Bayesian Learning, 7.5 hp

Home assignment - Part A

Mattias Villani

Published

September 17, 2025

Problem 1 - Bernoulli data with a Beta prior

Let $y_{1},...,y_{n}|\theta\sim\mathrm{Bern}(\theta)$, and assume that you have obtained a sample with $s=14$ successes in $n=20$ trials.
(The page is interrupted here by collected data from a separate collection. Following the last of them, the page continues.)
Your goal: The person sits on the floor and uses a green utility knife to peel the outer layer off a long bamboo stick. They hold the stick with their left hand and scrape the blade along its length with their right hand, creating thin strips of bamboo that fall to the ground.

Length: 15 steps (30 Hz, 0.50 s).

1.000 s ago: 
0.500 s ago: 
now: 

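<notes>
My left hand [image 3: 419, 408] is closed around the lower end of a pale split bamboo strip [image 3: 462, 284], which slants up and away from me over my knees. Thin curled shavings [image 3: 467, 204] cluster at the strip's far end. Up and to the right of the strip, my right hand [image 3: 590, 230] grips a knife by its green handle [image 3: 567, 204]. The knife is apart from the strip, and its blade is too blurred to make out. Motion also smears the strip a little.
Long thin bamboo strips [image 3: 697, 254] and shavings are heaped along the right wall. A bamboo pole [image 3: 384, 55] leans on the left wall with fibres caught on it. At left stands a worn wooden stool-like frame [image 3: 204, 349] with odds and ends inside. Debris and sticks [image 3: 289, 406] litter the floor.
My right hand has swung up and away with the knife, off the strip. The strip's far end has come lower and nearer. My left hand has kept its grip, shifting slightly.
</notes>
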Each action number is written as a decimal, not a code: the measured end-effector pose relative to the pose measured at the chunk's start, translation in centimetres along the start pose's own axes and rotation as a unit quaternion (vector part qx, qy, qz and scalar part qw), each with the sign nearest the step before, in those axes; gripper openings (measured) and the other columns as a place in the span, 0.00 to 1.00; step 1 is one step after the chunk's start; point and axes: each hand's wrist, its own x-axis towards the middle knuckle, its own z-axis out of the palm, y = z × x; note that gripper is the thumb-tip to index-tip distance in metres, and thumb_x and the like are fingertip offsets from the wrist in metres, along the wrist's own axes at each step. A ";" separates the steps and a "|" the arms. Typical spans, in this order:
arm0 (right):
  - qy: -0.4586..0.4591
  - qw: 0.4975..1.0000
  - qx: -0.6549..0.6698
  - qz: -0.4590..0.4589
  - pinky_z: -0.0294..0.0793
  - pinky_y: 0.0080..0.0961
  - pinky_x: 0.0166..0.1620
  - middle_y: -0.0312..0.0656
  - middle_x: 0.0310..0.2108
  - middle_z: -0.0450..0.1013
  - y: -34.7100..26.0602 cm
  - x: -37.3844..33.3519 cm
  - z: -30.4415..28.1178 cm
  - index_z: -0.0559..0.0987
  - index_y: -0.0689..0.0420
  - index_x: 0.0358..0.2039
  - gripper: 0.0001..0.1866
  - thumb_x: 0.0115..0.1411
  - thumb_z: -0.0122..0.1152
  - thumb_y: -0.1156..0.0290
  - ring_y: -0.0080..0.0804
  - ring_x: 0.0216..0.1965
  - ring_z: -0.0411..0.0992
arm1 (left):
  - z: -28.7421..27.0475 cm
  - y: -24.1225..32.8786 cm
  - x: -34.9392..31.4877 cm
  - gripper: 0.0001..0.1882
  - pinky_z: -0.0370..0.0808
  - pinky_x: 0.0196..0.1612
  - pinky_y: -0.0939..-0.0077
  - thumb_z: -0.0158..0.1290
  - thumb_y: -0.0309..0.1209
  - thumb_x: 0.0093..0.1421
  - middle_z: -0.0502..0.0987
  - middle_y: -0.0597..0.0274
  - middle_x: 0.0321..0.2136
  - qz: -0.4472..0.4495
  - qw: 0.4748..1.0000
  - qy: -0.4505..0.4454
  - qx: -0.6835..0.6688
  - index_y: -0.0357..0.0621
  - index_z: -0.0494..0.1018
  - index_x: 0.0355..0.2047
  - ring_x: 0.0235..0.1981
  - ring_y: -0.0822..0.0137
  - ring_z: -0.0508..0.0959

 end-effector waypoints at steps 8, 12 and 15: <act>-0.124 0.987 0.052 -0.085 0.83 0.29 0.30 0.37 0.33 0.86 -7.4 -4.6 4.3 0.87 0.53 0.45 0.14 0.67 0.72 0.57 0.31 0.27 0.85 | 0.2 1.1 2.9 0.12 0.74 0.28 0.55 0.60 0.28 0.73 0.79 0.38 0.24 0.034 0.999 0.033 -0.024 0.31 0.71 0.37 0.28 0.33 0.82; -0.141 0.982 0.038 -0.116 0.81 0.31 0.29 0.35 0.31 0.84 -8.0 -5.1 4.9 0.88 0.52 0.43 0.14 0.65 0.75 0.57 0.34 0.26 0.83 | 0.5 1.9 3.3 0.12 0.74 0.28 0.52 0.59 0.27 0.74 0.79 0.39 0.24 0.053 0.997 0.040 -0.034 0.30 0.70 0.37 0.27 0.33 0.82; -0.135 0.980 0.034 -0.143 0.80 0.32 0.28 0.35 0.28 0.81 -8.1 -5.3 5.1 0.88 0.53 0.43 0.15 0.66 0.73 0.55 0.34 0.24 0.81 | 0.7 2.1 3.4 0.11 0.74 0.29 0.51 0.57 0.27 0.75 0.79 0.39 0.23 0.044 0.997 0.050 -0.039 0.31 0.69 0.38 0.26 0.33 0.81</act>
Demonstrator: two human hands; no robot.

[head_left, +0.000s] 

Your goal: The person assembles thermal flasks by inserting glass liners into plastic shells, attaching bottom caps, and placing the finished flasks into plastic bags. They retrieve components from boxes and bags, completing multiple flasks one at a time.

Assume a $\mathrm{Beta}(\alpha_{0},\beta_{0})$ prior for $\theta$ and let $\alpha_{0}=\beta_{0}=2$.

Problem 1a)

Draw random numbers from the posterior $\theta\vert \boldsymbol{y}\sim\mathrm{Beta}(\alpha_{0}+s,\beta_{0}+f)$, where $\boldsymbol{y}=(y_{1},\dots,y_{n}),$ and verify graphically that the Monte Carlo (MC) estimates of the posterior mean and standard deviation converges to the true values as the number of random draws grows large.

Problem 1b)

Use simulation (nDraws = 10000) to compute the posterior probability $\mathrm{Pr}(\theta<0.5\vert \boldsymbol{y})$ and compare with the exact value [hint: pbeta()].

Problem 1c)

Compute the posterior distribution of the log-odds $\phi=\log\Big(\frac{\theta}{1-\theta}\Big)$ by simulation.

Problem 2 - Modeling stock returns with a student-t distribution

The vector returns in the dataset ericsson (load the data with load(ericsson.RData)) contains 252 observations on daily percentage returns on the Ericsson stock. In this exercise we analyze the standardized returns:

load("ericsson.RData") # Place the data file in the same directory as your Quarto file.
x = (returns - mean(returns)) / sd(returns) # standardized returns

Always a good idea to plot the data before the analysis:

hist(x, 30, freq = FALSE, xlab = "daily returns (standardized)", ylab = "density", 
     col = prettycols[5])

The heavy tails with occasional extreme returns are evident from the histogram. Let $X_i$ be the standardized returns on the $i$th day. We will here use the heavy-tailed student-$t$ distribution, $t(\mu=0,\sigma^2 = 1,\nu)$, to model the returns, and we will for simplicity assume that the returns are independent. Note that the location is zero and the variance one, since we have standardized the data. The only unknown parameter is the degrees of freedom $\nu>0$ which models the tails (smaller $\nu$ gives heavier tails); note that $\nu$ has to be positive, but does not need to be an integer. In summary, we assume the following model for the standardized Ericsson daily stock returns

\[ X_{1},\ldots,X_{n}|\nu\overset{\mathrm{iid}}{\sim}t(0,1,\nu) \]

Problem 2a)

Plot the log-likelihood function for $\nu$ based on the 252 data observations. Note that the dt function in R gives the density for the standard $t(0,1,\nu)$ distribution, and that R uses df for the degrees of freedom parameter $\nu$. From the graph, what would you say is the maximum likelihood estimate of $\nu$ ?

Problem 2b)

Plot the likelihood function $p(x_1,\ldots,x_n\vert \nu)$ for $\nu$. Compare $p(x_1,\ldots,x_n\vert \nu = 1)$ and $p(x_1,\ldots,x_n\vert \nu=10)$, what do you conclude from this comparison?

Problem 2c)

Plot the logarithm of the posterior distribution for $\nu$

\[ \log p(\nu \vert x_1,\ldots,x_n) \propto \log p(x_1,\ldots,x_n \vert \nu) + \log p(\nu) \]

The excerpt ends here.